Two lines in the listing below mark the span: one contains "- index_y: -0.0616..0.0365" and one contains "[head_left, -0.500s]". Reproduce both of them and everything between, exactly.

===== Available data =====

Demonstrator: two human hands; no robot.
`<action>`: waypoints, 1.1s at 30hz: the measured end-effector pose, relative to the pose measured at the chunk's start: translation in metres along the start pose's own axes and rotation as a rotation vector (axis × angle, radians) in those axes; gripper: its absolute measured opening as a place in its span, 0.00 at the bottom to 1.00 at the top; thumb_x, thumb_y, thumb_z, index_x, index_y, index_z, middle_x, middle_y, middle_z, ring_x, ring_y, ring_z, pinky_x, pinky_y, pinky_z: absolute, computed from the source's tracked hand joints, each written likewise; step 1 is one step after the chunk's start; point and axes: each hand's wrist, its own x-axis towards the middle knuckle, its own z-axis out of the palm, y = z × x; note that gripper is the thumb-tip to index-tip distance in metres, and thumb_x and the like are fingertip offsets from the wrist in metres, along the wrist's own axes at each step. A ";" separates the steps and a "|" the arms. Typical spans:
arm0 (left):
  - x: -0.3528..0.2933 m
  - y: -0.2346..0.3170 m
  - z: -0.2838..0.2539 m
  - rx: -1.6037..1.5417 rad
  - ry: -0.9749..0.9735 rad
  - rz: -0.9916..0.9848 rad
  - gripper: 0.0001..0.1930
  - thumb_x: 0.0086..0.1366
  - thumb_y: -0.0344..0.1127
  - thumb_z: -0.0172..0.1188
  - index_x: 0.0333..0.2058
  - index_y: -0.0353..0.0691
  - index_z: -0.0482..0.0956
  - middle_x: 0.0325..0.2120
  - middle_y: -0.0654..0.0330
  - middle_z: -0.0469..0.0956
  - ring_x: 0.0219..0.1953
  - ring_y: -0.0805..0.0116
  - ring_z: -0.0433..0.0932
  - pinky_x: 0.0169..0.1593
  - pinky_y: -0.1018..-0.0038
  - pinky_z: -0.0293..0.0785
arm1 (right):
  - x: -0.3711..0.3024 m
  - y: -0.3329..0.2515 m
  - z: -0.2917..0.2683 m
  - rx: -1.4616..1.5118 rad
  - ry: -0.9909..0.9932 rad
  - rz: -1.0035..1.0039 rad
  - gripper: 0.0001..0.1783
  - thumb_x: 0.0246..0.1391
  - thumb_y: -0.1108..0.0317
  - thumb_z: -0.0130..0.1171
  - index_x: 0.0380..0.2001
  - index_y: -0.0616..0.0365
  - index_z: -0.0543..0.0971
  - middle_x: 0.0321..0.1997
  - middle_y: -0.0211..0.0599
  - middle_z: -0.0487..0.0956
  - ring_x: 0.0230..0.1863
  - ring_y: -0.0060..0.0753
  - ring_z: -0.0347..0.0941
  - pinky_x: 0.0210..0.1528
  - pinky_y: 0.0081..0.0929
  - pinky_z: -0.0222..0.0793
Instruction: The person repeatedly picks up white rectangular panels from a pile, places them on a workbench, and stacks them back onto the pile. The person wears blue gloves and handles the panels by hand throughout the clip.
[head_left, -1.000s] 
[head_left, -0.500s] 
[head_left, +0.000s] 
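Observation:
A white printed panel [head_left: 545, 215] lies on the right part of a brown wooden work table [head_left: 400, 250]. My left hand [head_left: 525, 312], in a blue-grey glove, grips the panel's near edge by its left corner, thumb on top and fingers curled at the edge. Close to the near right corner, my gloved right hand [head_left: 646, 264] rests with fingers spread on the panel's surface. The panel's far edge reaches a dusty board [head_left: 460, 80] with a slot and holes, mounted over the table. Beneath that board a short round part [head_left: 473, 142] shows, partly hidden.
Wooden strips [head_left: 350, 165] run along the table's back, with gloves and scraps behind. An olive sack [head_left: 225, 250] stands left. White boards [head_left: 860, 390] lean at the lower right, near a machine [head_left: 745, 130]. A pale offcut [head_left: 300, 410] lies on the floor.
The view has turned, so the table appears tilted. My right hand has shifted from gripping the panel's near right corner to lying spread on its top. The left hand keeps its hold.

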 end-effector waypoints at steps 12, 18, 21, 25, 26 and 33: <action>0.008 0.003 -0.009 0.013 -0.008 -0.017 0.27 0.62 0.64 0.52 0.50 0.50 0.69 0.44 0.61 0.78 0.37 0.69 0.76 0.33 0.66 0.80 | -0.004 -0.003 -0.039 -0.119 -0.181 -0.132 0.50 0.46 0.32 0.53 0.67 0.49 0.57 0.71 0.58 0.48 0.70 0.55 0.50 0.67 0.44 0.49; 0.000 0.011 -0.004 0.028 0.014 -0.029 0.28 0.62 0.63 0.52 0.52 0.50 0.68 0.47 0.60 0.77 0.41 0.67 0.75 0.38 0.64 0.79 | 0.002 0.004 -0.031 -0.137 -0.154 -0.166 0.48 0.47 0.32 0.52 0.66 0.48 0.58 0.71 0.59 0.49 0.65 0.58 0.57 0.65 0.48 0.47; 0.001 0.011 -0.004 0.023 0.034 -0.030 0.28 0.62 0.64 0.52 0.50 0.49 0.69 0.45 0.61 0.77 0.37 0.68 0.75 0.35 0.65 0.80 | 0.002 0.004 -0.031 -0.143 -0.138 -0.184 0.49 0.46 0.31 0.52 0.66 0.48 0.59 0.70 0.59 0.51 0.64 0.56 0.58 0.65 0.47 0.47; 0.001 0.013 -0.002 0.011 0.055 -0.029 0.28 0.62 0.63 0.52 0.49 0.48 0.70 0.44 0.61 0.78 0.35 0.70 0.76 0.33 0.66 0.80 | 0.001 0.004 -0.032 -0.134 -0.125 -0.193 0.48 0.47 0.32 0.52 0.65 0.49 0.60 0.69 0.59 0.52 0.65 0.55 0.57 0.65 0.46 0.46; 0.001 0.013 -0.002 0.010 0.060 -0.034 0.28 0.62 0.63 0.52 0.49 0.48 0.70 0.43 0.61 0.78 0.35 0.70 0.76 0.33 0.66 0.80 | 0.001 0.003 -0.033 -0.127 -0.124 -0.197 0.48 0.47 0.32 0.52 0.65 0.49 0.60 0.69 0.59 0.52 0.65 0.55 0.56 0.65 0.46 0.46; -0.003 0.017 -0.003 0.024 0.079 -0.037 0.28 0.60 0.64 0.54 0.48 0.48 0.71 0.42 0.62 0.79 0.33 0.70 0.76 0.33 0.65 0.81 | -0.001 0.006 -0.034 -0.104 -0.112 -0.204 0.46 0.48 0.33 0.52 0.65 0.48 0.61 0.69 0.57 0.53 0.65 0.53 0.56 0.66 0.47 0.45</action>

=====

The completed task:
  - index_y: -0.0616..0.0365
  - index_z: -0.0543..0.0971
  - middle_x: 0.0321..0.1997
  - middle_y: -0.0211..0.0599
  - middle_z: -0.0487..0.0956
  - ring_x: 0.0230..0.1863
  - ring_y: -0.0060..0.0753
  - ring_z: -0.0347..0.0941
  - pinky_x: 0.0210..0.1528
  - pinky_y: 0.0081..0.0929
  - pinky_z: -0.0222..0.0793
Instruction: The person repeatedly picks up white rectangular panels from a pile, places them on a workbench, and stacks them back onto the pile. The person wears blue gloves and handles the panels by hand throughout the clip.
[head_left, -1.000s] 
[head_left, -0.500s] 

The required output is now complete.